# Page 3 Next Generation Arithmetic Study Guide for the ACCUPLACER® test

### Percents

The term percent means “per one hundred,” so 63% is the same as 63 out of 100 or .63 (63 hundredths), or $\frac{63}{100}$. You’ll need to know that you can substitute any of these for the other when working with percents in problems. The following lists skills that you should be able to do regarding percent.

#### Change a % to a Fraction and Back

To change a percent to a fraction, use the percent as the numerator and 100 as the denominator. Simplify the fraction if needed. For example, 25% = $\frac{25}{100}$, which can be simplified to $\frac{1}{4}$.

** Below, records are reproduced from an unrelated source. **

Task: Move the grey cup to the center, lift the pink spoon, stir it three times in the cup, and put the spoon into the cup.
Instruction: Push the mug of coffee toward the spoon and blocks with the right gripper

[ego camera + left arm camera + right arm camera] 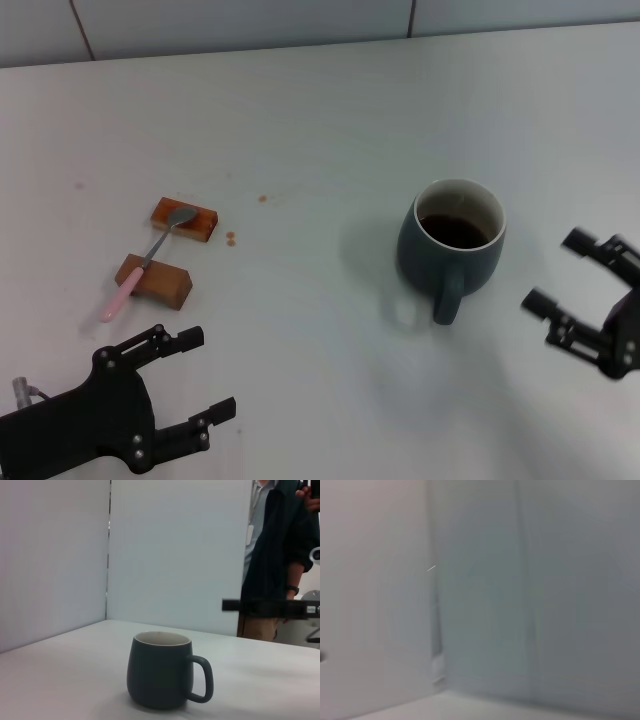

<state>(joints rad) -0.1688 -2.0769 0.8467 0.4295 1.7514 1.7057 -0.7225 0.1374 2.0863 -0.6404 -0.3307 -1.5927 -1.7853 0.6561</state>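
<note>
- Step one pending; grey cup (pixel 452 243) right of centre; right end effector (pixel 568 272) spread wide, just beside.
- Next: grip cup, slide centreward; pink spoon (pixel 140 270) untouched; left end effector (pixel 200 373) wide.

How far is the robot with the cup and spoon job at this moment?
Nothing looks done yet. The grey cup stands right of the middle of the table, and the pink spoon lies across two brown blocks. In hand: the right gripper is open beside the cup, not touching it; the left gripper is open near the spoon. Left: moving the cup, lifting the spoon, stirring, leaving it in the cup.
</note>
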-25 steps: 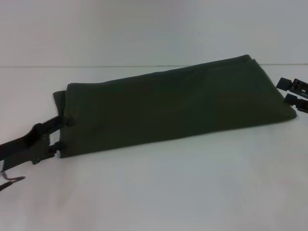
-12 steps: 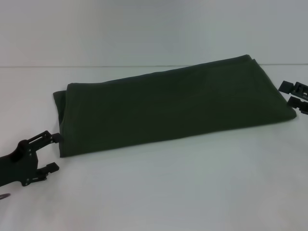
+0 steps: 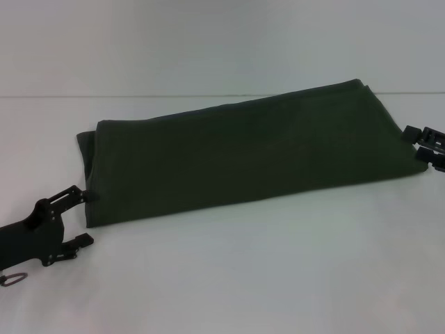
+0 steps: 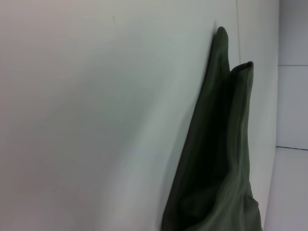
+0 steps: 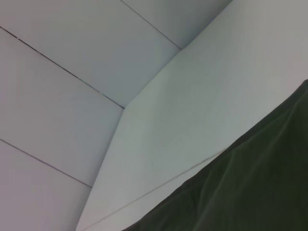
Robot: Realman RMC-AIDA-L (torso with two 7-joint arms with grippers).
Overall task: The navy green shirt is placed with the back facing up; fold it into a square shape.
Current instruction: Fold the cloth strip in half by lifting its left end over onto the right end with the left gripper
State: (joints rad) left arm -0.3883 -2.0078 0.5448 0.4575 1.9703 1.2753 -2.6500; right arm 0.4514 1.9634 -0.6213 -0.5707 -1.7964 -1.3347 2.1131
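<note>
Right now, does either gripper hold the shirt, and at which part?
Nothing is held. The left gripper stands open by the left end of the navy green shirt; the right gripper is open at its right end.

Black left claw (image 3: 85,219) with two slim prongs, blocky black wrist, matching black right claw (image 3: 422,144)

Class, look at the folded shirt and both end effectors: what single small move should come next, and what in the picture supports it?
Probably the left end effector should close on the left end of the navy green shirt, which it straddles with open jaws. The shirt lies as a long strip, not yet a square, so one end likely needs carrying over. The right end effector sits at the strip's opposite end.
</note>
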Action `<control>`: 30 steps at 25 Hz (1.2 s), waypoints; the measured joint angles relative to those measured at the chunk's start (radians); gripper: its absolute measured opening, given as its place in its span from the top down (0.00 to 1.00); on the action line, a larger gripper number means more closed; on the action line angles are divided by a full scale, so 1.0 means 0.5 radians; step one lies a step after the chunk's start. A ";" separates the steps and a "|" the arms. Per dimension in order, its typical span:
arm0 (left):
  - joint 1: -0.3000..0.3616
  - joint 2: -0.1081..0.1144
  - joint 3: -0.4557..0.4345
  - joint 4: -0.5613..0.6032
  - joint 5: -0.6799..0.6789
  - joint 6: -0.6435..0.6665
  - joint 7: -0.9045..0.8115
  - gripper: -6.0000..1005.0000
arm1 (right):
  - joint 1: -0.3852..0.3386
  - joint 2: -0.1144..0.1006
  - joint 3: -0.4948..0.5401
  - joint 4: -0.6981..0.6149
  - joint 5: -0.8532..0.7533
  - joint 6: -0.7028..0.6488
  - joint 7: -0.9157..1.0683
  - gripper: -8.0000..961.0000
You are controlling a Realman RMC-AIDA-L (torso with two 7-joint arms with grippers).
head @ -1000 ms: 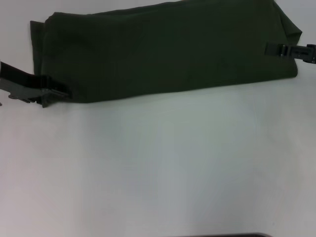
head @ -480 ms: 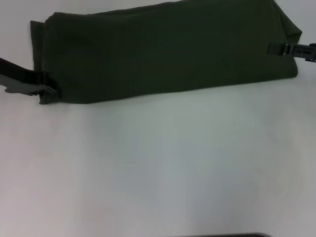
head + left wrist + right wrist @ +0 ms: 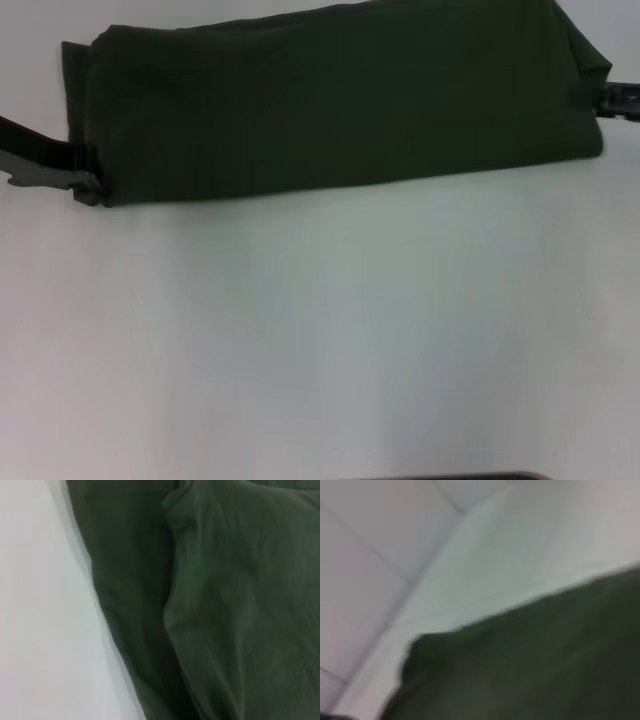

To change a fraction into a percent, change the fraction to an equivalent fraction with 100 as the denominator. The numerator is your percent. For example, $\frac{3}{5}$ is equivalent to $\frac{60}{100}$, so $\frac{3}{5}$ is the same as 60%.

#### Change a % to a Decimal and Back

To change a percent to a decimal, remember that a number such as 33 can be written as 33.0. Write the percent with a decimal point and then move the decimal point two places to the left. (This is the same as dividing by 100.) For 33%, first write it as 33.0 and then move the decimal two places to the left. The decimal form of 33% is 0.33.

To convert a decimal number to a percent, move the decimal two places to the right and use the % sign. 0.47 is the same as 47%.

#### Change a Fraction to a Decimal and Back

To change a fraction to a decimal, first see if can be reduced to an equivalent fraction with smaller numbers. For example, $\frac{10}{16}$ can be reduced to $\frac{5}{8}$. This makes the next step easier. A fraction represents a division problem, so to convert to the decimal do a decimal division of $numerator \div denominator$, or in this case $5 \div 8$. The answer to this division is the decimal form, 0.625.

To convert a decimal to a fraction, remember that the decimal number is given as an amount in tenths, hundredths, etc., depending on the last place of the given number. For example, 0.55 is $\frac{55}{100}$. This can be reduced to $\frac{11}{20}$, which is the correct fraction form of 0.55.

#### Calculate % Increase or Decrease

The percent increase or decrease is calculated by dividing the amount of change by the original amount. The calculation is usually done with decimal numbers and the result must then be converted to a percentage.

You can also set up a fraction with the amount of change in the numerator and the original amount in the denominator. For example, if a price was originally $80 and increases to$100, the amount of change is $20 and the original amount is$80. As a fraction, this is $\frac{20}{80}$ which is equivalent to $\frac{1}{4}$. This is the same as 0.25 or 25%. Or do $20 \div 80$ which equals 0.25 or 25%. It is worthwhile to remember a few fraction to decimal to percent equivalents, such as:

$\frac{1}{4} = 0.25 = 25\%$
$\frac{2}{4} = 0.5 = 50\%$
$\frac{3}{4} = 0.75 = 75\%$
$\frac{1}{3} = 0.33 = 33\%$
$\frac{2}{3} = 0.67 = 67\%$
$\frac{1}{5} = 0.2 = 20\%$
$\frac{2}{5} = 0.4 = 40\%$
$\frac{3}{5} = 0.6 = 60\%$
$\frac{4}{5} = 0.8 = 80\%$
$\frac{1}{10} = 0.1 = 10\%$
$\frac{3}{10} = 0.3 = 30\%$
$\frac{7}{10} = 0.7 = 70\%$
$\frac{9}{10} = 0.9 = 90\%$

#### Determine the % of a Number

To determine the percent of a number, first convert the percent to a fraction or decimal. Calculations are always done with the decimal or fractional form of the percent. Then multiply by the number. For example, to find 55% of 200, you can multiply either $0.55 \times 200$ or $\frac{55}{100} \times 200$. The answer is 110.

#### Apply % to Real-Life Contexts

The most common real-life example of percentages is in prices. Sales are usually given as a percent. A 20% sale means 20% off of the usual price. If you want to know how much you are saving, multiply 0.2 or $\frac{2}{10}$ by the original price.

To find the sale price, subtract the amount you saved from the original price. For example, if a $50 item is on sale at %20 off, you save 0.2 x$50, or $10, and the sale price is$50 - $10, or$40.